The story began in the early 1960s, when scientists discovered that the cerebral cortex of rat pups living in an enriched environment (nutrition, light, etc.) contained more glial cells per neuron than those of rat pups growing up in debilitating conditions . Apparently, more active cortical neurons required a larger "support network". As a rule, we stay with the neurons with which we were born for life (these cells do not divide). But glia is capable of this. In humans, the number of glial cells and neurons is in the ratio of about 9to 1. This is more than in the lower animals.

Two decades after research on rat brains, 4 pieces of Albert Einstein's brains, each the size of a sugar cube, arrived by mail to one of the researchers, Marian Diamond (PhD, from the University of California at Berkeley). When Dr. Diamond compared regions of the cerebral cortex associated with active cognitive processes with similar regions of 11 control samples, she found that Einstein's brain was literally "filled" to the brim with glial cells.

Advanced neuroimaging has confirmed that glia should not be ignored. Our knowledge was far from perfect, but now it turned out that the glia is in constant, ongoing "dialogue" with the neuron.

Astrocytes are a type of glia that surrounds the synapses between neurons. Of particular interest is the neurotransmitter glutamate, which binds to receptors on the downstream neuron and opens the channels of the cell membrane. This allows calcium ions to get in and alert the entire "chemical population" inside the cell.

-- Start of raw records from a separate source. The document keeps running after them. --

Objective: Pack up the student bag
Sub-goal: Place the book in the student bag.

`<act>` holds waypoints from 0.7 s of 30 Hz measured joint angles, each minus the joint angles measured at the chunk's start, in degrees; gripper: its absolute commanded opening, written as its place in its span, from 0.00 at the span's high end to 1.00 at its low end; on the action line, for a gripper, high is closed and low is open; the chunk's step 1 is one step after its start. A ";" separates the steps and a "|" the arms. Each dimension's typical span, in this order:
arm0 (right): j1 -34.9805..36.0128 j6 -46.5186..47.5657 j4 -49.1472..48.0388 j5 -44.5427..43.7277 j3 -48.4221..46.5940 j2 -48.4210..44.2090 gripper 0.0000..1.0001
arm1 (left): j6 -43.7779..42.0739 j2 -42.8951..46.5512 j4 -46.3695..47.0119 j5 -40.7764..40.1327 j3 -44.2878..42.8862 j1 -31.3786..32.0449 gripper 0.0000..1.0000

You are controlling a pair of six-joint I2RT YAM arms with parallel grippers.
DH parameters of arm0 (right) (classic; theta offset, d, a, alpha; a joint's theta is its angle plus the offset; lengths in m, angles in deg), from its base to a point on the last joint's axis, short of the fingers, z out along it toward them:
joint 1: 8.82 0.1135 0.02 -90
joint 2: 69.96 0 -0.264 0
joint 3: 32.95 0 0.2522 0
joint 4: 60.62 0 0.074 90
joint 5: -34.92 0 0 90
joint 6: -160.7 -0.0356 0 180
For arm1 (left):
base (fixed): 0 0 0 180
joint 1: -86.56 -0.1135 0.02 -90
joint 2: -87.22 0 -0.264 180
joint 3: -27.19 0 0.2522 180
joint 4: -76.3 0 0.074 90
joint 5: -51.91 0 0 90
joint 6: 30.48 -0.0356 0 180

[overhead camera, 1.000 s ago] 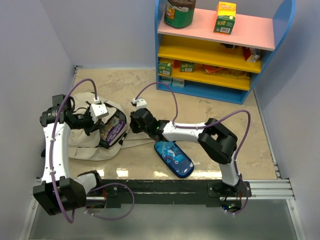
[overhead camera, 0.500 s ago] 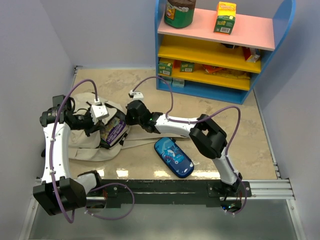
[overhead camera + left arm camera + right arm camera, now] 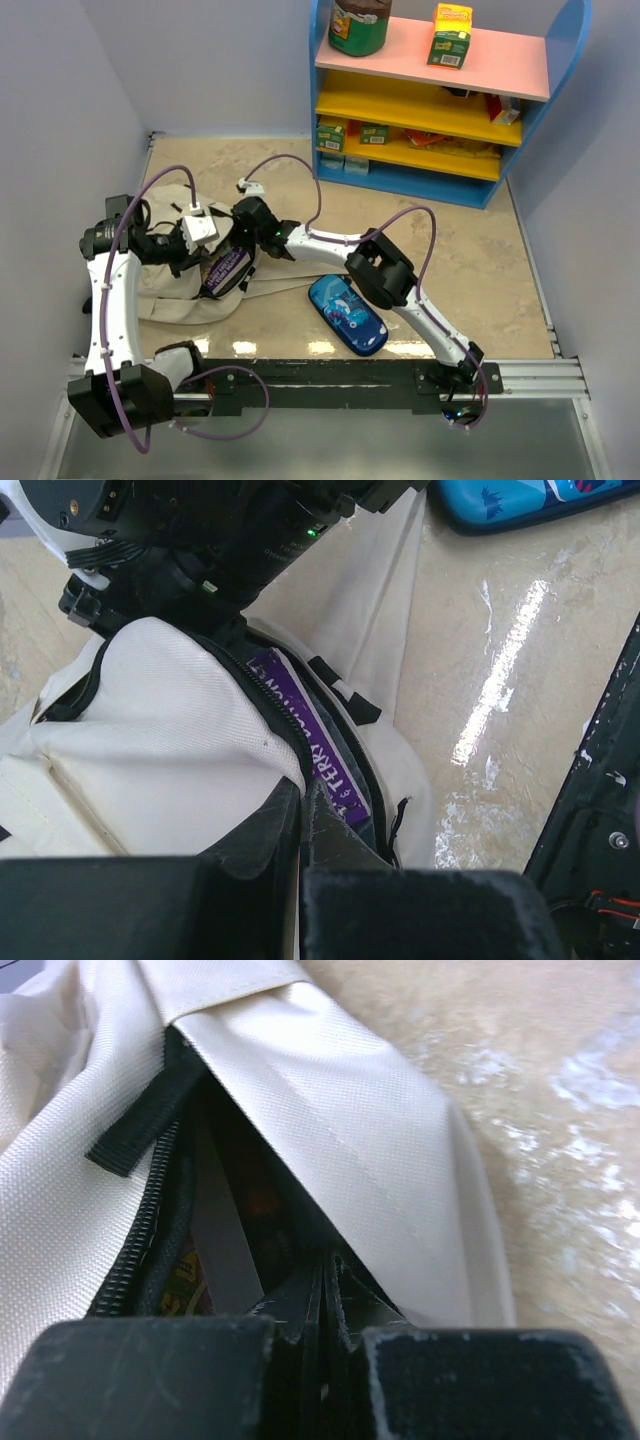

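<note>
The student bag (image 3: 170, 290) is lying on the desk (image 3: 450, 250), left side, mouth facing right. The left tool (image 3: 300, 825) is pinching its zipper rim, jaws narrow on cloth. The right tool (image 3: 325, 1295) is nipping the opposite lip likewise, apparently spreading the opening. A purple book (image 3: 312, 748) is sitting inside; a blue pencil case (image 3: 347, 315) is waiting nearby.

The left arm (image 3: 105, 300) and right arm (image 3: 322, 241) have white link shells, black joint housings and looped purple cables (image 3: 178, 167).
</note>
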 measured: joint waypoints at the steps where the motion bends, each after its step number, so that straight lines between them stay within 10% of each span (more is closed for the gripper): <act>1: -0.02 -0.26 -0.70 0.98 -0.26 0.33 1.00 | 0.00 0.17 0.02 0.00 0.00 0.00 1.00; 7: -0.09 -0.76 -3.82 6.16 -0.52 1.25 1.00 | -0.17 0.90 -0.04 -0.24 0.52 0.00 1.00; 11: -0.68 -0.55 -5.09 6.45 1.86 -0.09 0.81 | -0.85 0.87 -0.11 -0.20 0.96 0.00 1.00; 21: -5.97 0.94 -12.00 -1.05 35.21 -28.41 1.00 | -1.51 -2.84 -0.42 0.81 1.22 0.04 1.00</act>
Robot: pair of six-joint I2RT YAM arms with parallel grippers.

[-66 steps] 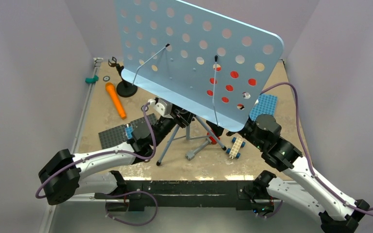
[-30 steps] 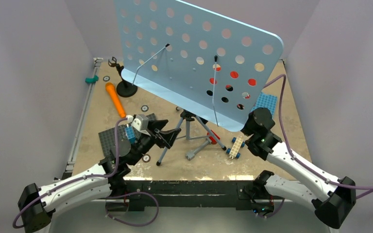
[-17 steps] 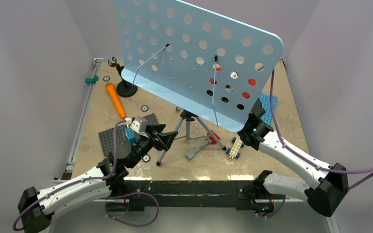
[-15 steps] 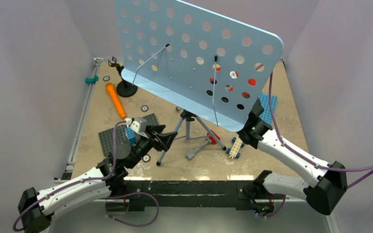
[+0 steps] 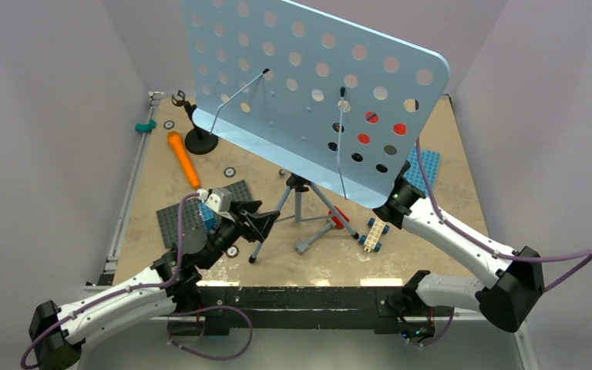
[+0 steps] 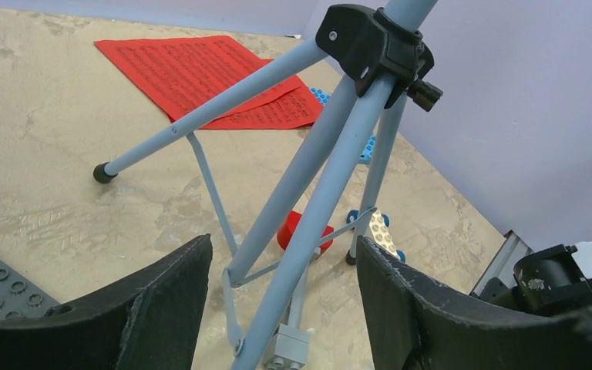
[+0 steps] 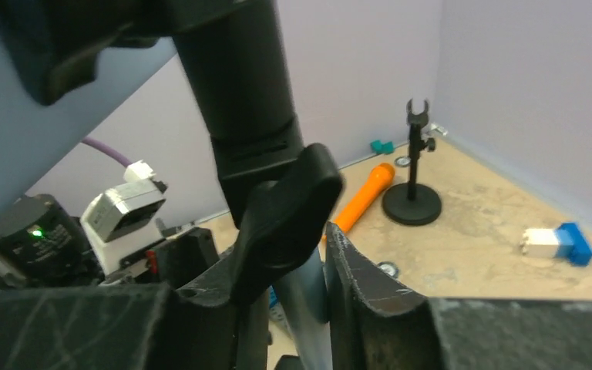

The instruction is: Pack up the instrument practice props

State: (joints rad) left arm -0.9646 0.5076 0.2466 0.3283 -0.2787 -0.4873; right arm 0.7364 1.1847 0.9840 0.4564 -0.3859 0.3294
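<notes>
Beige tabletop (image 5: 162,181) carries the pale-blue music stand (image 5: 301,85) upright mid-surface on its grey tripod (image 6: 308,193). One tripod leg passes between the left fingers (image 6: 162,308), which are spread wide. The right fingers (image 7: 370,285) sit narrow about the pole under a black knob (image 7: 285,208); grip cannot be told. Red pages (image 6: 200,73) lie beyond the tripod, and the orange microphone (image 5: 183,159) lies beside the mic stand (image 5: 199,139).

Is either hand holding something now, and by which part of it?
The right hand seems to grip the music stand at its black knob. The left hand holds nothing; it is open astride a tripod leg.
</notes>
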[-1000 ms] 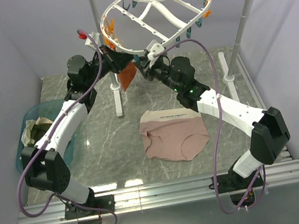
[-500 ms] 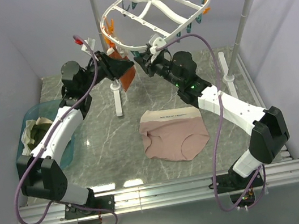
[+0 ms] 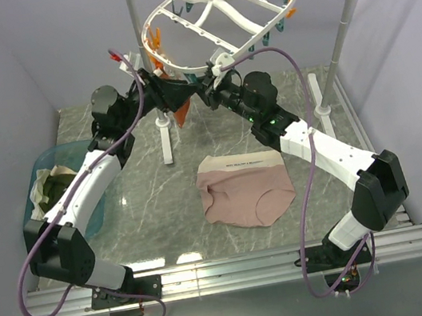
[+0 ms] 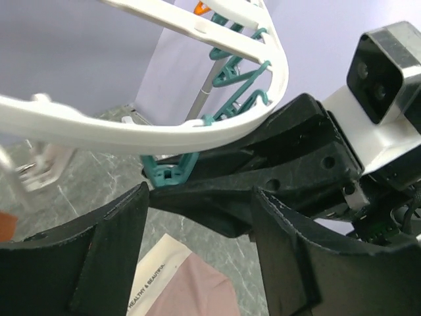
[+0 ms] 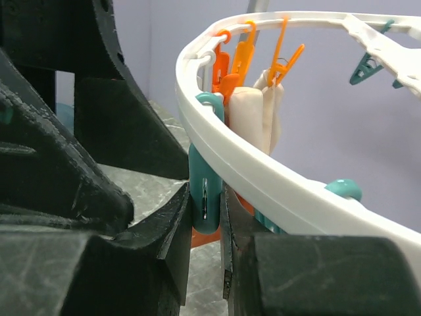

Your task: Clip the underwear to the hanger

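The underwear (image 3: 247, 192) lies flat on the marble table, pinkish-beige with a pale waistband; in the left wrist view it (image 4: 191, 289) shows below my fingers. The hanger (image 3: 219, 11), a white oval rack with orange and teal pegs, hangs from the rail. My right gripper (image 3: 204, 92) is raised to the hanger's near rim (image 5: 263, 178). There the right gripper (image 5: 207, 197) is shut on a teal peg (image 5: 205, 164). My left gripper (image 3: 182, 92) faces it tip to tip. The left gripper (image 4: 200, 197) is open, empty, just below the rim (image 4: 164, 125) and that peg (image 4: 168, 172).
A rust-orange garment (image 3: 179, 113) hangs from the hanger beside a white stand pole (image 3: 165, 133). A blue basket (image 3: 42, 166) holding olive cloth (image 3: 53, 184) sits at the left. The right stand pole (image 3: 342, 22) rises at the back right.
My left gripper went from shut to open, pulled back from the hanger and came in again beside the right gripper. The right gripper closed slightly on the teal peg.
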Motion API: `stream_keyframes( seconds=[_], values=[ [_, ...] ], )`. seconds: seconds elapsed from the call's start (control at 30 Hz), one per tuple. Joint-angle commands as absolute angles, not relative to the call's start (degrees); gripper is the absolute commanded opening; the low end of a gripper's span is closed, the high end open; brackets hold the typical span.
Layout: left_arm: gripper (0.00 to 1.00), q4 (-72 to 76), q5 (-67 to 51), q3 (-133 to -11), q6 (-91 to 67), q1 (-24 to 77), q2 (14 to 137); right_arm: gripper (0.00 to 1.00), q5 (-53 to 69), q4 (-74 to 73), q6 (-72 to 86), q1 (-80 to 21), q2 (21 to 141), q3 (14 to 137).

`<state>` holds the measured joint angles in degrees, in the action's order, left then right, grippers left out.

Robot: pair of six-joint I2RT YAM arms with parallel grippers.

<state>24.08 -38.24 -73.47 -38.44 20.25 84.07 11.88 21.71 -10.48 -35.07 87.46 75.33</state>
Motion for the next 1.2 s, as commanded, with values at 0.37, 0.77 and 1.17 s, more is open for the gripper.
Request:
stream_keyframes(
  seconds=[0.37, 0.77, 1.17],
  values=[
    [0.69, 24.6, -27.2, -78.7, -36.5, 23.6, 87.2, 0.0, 13.9, 22.9, -9.7, -34.7, 84.5, 76.2],
    [0.64, 26.2, -26.0, -81.7, -36.6, 24.0, 90.8, 0.0, 14.5, 22.9, -8.5, -34.6, 84.7, 76.0],
    [0.0, 27.4, -26.8, -81.7, -37.7, 23.7, 91.2, 0.01, 14.6, 22.1, -8.0, -34.7, 84.4, 75.7]
  ],
)
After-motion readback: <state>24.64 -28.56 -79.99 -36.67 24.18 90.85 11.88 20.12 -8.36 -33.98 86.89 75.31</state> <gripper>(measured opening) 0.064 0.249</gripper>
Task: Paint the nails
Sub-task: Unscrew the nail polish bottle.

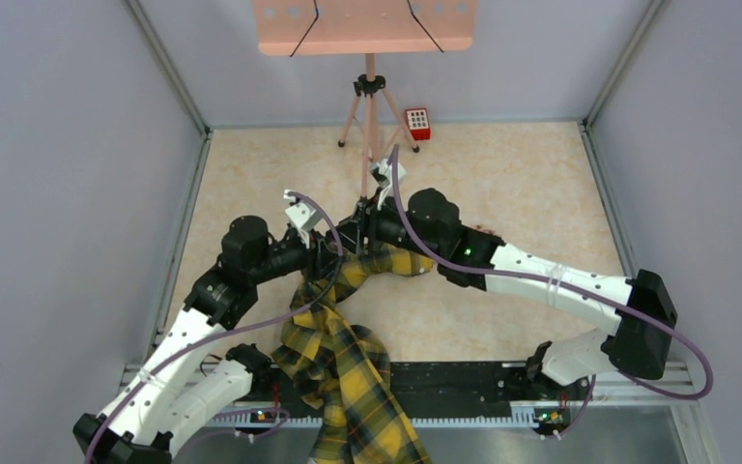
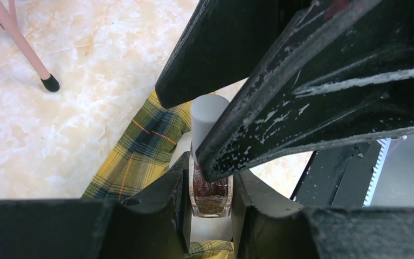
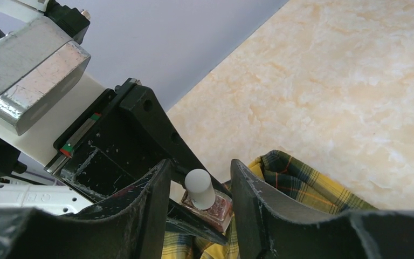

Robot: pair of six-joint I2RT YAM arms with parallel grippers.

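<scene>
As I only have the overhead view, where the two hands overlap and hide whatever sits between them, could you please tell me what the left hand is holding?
Observer: The left hand is shut on a small glass bottle of dark red polish.
Operator: Thank you. Is the bottle capped?
Observer: Yes, a pale grey cap sits on its neck.
Operator: Has the right hand taken hold of that cap?
Observer: Not yet. The right hand has one finger on each side of the cap, and its own wrist view shows a gap on both sides.
</scene>
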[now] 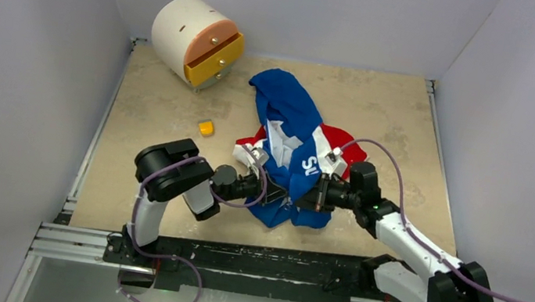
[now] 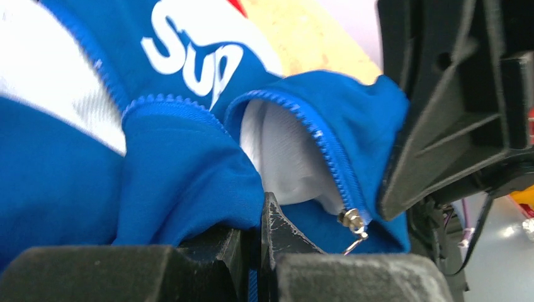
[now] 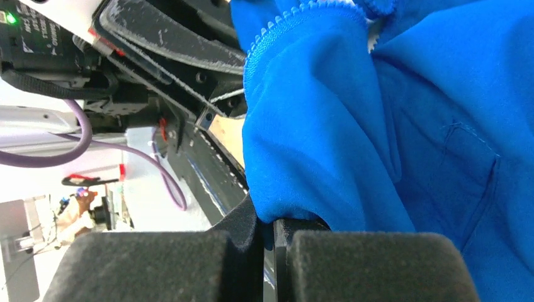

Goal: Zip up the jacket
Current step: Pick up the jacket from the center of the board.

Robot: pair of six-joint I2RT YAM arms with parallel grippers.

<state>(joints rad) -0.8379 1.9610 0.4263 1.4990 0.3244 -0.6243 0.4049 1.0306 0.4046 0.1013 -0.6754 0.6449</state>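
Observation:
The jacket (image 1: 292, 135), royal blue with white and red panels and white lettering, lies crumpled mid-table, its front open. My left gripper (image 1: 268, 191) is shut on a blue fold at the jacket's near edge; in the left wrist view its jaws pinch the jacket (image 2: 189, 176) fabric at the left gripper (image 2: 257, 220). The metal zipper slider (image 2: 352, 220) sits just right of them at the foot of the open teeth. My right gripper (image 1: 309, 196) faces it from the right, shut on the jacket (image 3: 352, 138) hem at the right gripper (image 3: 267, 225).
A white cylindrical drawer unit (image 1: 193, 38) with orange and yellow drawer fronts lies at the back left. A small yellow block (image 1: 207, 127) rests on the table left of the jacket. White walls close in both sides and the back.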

Through a series of chemical interactions, astrocytes are able to enhance signaling with the help of glutamate, releasing it from themselves, or, conversely, weaken it, removing this neurotransmitter from the synapse.

Glutamate (in partnership with GABA) is an essential ingredient in mood regulation. When something doesn't go according to plan, glia always stays in place. Some studies on the brains of deceased people who suffered from major depressive disorder or bipolar disorder during life showed that they had lower than normal levels of glia in certain regions of the brain. Without glia, the neuron remains practically defenseless, it is unable to resist the “bombardment” by glutamate and the subsequent negative effects of calcium ions.

In a 2004 article in the journal Neuroscientist, Bernhard Mitterauer (MD, University of Salzburg) proposed the neuronal-glial imbalance hypothesis to explain bipolar affective disorder.